Each line of the data that includes the string "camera" is to be copied out.

* [Raw data]:
= Beginning of Section =
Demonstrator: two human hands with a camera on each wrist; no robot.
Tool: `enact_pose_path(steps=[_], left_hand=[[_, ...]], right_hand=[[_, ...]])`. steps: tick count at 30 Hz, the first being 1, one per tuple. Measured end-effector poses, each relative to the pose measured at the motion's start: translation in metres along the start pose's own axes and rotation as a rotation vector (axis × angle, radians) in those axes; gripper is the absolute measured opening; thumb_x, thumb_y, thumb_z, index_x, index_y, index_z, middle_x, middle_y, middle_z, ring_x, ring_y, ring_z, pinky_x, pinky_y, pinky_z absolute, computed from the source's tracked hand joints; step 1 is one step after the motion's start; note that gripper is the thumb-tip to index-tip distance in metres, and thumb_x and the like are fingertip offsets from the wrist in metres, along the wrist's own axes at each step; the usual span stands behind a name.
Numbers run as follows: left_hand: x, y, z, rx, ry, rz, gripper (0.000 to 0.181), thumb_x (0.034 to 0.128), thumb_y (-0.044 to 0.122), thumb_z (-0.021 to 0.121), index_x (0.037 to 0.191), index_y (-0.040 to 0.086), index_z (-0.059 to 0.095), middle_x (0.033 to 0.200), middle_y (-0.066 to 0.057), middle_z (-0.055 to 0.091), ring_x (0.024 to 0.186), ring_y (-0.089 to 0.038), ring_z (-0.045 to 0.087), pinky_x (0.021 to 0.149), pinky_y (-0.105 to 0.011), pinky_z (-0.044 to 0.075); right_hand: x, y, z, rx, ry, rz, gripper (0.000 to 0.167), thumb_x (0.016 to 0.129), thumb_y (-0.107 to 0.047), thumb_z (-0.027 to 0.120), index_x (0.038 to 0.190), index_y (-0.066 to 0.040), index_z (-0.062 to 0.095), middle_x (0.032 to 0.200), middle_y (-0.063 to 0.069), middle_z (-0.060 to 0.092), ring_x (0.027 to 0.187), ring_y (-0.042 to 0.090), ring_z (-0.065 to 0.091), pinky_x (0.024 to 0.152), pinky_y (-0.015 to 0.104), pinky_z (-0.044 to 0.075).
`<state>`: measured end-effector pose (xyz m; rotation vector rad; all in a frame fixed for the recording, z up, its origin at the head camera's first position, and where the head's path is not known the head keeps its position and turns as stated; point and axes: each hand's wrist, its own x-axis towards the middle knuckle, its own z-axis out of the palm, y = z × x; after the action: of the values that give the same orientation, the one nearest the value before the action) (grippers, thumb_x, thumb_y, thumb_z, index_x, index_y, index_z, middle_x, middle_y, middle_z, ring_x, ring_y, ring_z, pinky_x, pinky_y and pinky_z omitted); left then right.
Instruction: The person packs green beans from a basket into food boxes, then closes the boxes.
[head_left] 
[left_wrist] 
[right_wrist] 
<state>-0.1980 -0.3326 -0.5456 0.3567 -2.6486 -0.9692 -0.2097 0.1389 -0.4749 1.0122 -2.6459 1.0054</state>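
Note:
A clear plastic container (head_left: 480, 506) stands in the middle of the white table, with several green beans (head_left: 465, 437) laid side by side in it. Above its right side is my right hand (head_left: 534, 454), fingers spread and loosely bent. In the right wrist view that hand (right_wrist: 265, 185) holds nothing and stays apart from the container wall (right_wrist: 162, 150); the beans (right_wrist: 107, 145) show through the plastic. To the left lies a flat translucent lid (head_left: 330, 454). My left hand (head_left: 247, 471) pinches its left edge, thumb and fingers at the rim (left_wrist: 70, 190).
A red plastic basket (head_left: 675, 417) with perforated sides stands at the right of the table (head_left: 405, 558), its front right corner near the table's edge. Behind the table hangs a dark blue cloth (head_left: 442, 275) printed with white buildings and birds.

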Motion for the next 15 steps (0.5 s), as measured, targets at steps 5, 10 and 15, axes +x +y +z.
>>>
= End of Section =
* [Task result]:
Demonstrator: two human hands with a camera on each wrist; no robot.
`<state>`: measured end-effector pose (xyz m; rotation vector rad; all in a frame fixed for the recording, z up, its origin at the head camera's first position, and where the head's path is not known the head keeps its position and turns as stated; point and axes: each hand's wrist, its own x-axis towards the middle knuckle, its own z-axis out of the palm, y = z × x; after the action: of the values that give the same orientation, the one nearest the value before the action) (grippers, thumb_x, thumb_y, thumb_z, index_x, index_y, index_z, middle_x, middle_y, middle_z, ring_x, ring_y, ring_z, pinky_x, pinky_y and pinky_z omitted); left then right.

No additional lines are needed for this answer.